También en ella estaba el “Vicente Pastor, su pase natural por alto”, que tuvo muchos “novios”, y había sido muy ponderado por público y comentaristas, pero no lo había puesto a la venta. El Duque de Veragua, que había sido uno de aquellos “novios”, le manifestó su deseo de adquirirlo. El escultor miró a Pastor y este le asintió para que lo cediera. Como el “grupo Belmonte” era algo más pequeño y pagó por él 30,000 pesetas, se lo quedó el Duque dándole en el acto cheque por las 50,000 pesetas que le pidió. Así ambos preciosos “grupos”, el “Belmonte” y el “Vicente Pastor”, están en la Casa de Veragua.
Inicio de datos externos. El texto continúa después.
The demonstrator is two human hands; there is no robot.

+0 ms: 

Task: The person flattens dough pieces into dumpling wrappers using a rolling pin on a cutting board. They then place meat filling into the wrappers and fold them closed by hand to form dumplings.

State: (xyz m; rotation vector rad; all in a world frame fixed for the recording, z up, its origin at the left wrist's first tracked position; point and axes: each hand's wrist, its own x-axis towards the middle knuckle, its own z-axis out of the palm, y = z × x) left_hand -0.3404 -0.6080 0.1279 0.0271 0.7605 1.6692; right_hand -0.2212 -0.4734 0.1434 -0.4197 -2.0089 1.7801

En la charla, aparecieron sus “encasquillamientos” y con el sufrimiento que le producía su defecto, se creyó obligado a pedir disculpas por él. Pero el gran Juan Belmonte, rápido, terció diciéndole: “Tartamudear no es problema cuando se echa el Arte por delante.”

Tal vez al lector parezca esta disquisición dentro del relato del fallecimiento de la madre de Navarro como la clásica charla de velatorios. Pero era curioso, que cada vez que me hablaba de aquella fecha dolorosa que tanto le afectó y tras tantos años siempre al referirla se emocionaba, me hacía referencia al grupo “Vicente Pastor”. Como igual cada vez que me hablaba del “Vicente Pastor”, lo relacionaba con el fallecimiento de su madre. Por ello he creído que este era el lugar para relatar el suceso de esta preciosa obra, anotada conforme él me la dictaba, que es el Grupo “Vicente Pastor”, por sus manos geniales inmortalizado en su personalísimo “pase natural por alto.”